[llvm] r179957 - SimplifyCFG: If convert single conditional stores
Arnold Schwaighofer
aschwaighofer at apple.com
Sat Apr 20 17:48:36 PDT 2013
Hi Shuxin,
We already get this transformation (eliminate the extra loads) even without my patch, GVN does this for us:
C-code excerpt:
mc[k] = mpp[k-1] + tpmm[k-1];
if ((sc = ip[k-1] + tpim[k-1]) > mc[k]) mc[k] = sc;
if ((sc = dpp[k-1] + tpdm[k-1]) > mc[k]) mc[k] = sc;
Without my patch we already produce this:
%79 = add nsw i32 %78, %76 << else value
...
%85 = add nsw i32 %84, %82 << if value
%86 = icmp sgt i32 %85, %79
br i1 %86, label %87, label %88
; <label>:87 ; preds = %.lr.ph
store i32 %85, i32* %80, align 4, !tbaa !0
br label %88
; <label>:88 ; preds = %87, %.lr.ph
%89 = phi i32 [ %85, %87 ], [ %79, %.lr.ph ] << that is your eliminated load
%90 = getelementptr inbounds i32* %59, i64 %74
%91 = load i32* %90, align 4, !tbaa !0
%92 = getelementptr inbounds i32* %32, i64 %74
%93 = load i32* %92, align 4, !tbaa !0
%94 = add nsw i32 %93, %91
%95 = icmp sgt i32 %94, %89
br i1 %95, label %96, label %97
Best,
Arnold
On Apr 20, 2013, at 7:24 PM, Shuxin Yang <shuxin.llvm at gmail.com> wrote:
> I'm not going to discuss how to optimize/hack the famous loops in hmmer, I just focus on
> this transformation.
>
> IMHO, this xform is better motivated by the subsequent loads, which is the case in hmmer.
>
> ---------------
> if (cond)
> store val to x ; // x is just a memory unit, dose not necessary has name.
>
> ... load from x
> ---------------
>
> =>
> if (cond)
> t = val
> store x = t
>
> ... t
>
> ------------------
>
> by stripping off the condition of the store stmt, we can git rid of the load expr, which
> seems to be big save regardless the which combination of following conditions take place
> a)
> a1 the branch is biased (likely taken)
> a2) the branch is biased (likely fall-thru)

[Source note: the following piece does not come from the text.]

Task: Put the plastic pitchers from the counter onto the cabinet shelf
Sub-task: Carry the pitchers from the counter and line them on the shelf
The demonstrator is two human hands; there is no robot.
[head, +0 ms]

> a3) the branch is balanced
>
> b) the load-store unit of the underlying architecture has load-store forwarding capability.
>
> if b) dose not hold, it always win as we reduce a expensive load
> for combination a1 + b, the load request dose not go to cache, however, we still suffer
> from latency. (FIXME: load-store unit will blindly go through the pipeline).
> ....
>
>
>
>
>
>
> On 4/20/13 2:42 PM, Arnold Schwaighofer wrote:
>> Author: arnolds
>> Date: Sat Apr 20 16:42:09 2013
>> New Revision: 179957
>>
>> URL: http://llvm.org/viewvc/llvm-project?rev=179957&view=rev
>> Log:
>> SimplifyCFG: If convert single conditional stores
>>
>> This transformation will transform a conditional store with a preceeding
>> uncondtional store to the same location:
>>
>> a[i] =
>> may-alias with a[i] load
>> if (cond)
>> a[i] = Y
>>
>> into an unconditional store.
>>
>> a[i] = X
>> may-alias with a[i] load
>> tmp = cond ? Y : X;
>> a[i] = tmp
>>
>> We assume that on average the cost of a mispredicted branch is going to be
>> higher than the cost of a second store to the same location, and that the
>> secondary benefits of creating a bigger basic block for other optimizations to
>> work on outway the potential case were the branch would be correctly predicted
>> and the cost of the executing the second store would be noticably reflected in
>> performance.
>>
>> hmmer's execution time improves by 30% on an imac12,2 on ref data sets. With
>> this change we are on par with gcc's performance (gcc also performs this
>> transformation). There was a 1.2 % performance improvement on a ARM swift chip.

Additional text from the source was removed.